Trial collapses after State unable to vouch for accuracy of Pulse data
Barrister says ordinary citizens ‘should be terrified in their beds’ at development
A criminal trial has collapsed in Limerick after the State said it could not vouch for the accuracy of information held on the alleged criminal record of a man.
A criminal trial has collapsed in Limerick after the State said it could not vouch for the accuracy of information held on the alleged criminal record of a man who was allegedly stabbed by his brother-in-law outside a hospital.
Denis O’Driscoll Jnr, of Ballysimon Road, Limerick, had denied one count of assault causing harm by stabbing Edward O’Reilly at University Hospital Limerick on August 29th, 2015.
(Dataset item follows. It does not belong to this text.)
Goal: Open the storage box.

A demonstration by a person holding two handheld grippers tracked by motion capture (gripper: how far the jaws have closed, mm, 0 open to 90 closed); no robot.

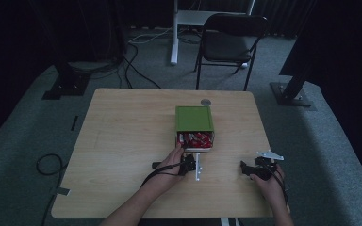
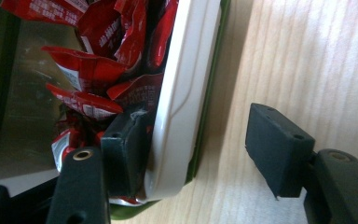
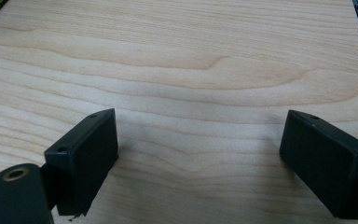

However, details held on the Garda Pulse system about Mr O’Reilly were queried on Thursday by the defence, which led the prosecution to declare information about another individual had been “merged” with Mr O’Reilly’s file.
The jury at Limerick Circuit Court was discharged after the State - during legal argument - said it could not stand over the accuracy of the relevant information pending an inquiry into the matter.
The accused’s barrister, Brian McInerney BL, said “ordinary citizens of this country should be terrified in their beds at this development”, since criminals or suspected criminals are not the only people whose details appeared on Pulse.
Giving evidence, Garda Donna Ryan said the information held on Mr O’Reilly’s file appeared to be for “a different person entirely”.
Asked by the prosecution if gardaí could “vouch for its accuracy”, she responded: “No”.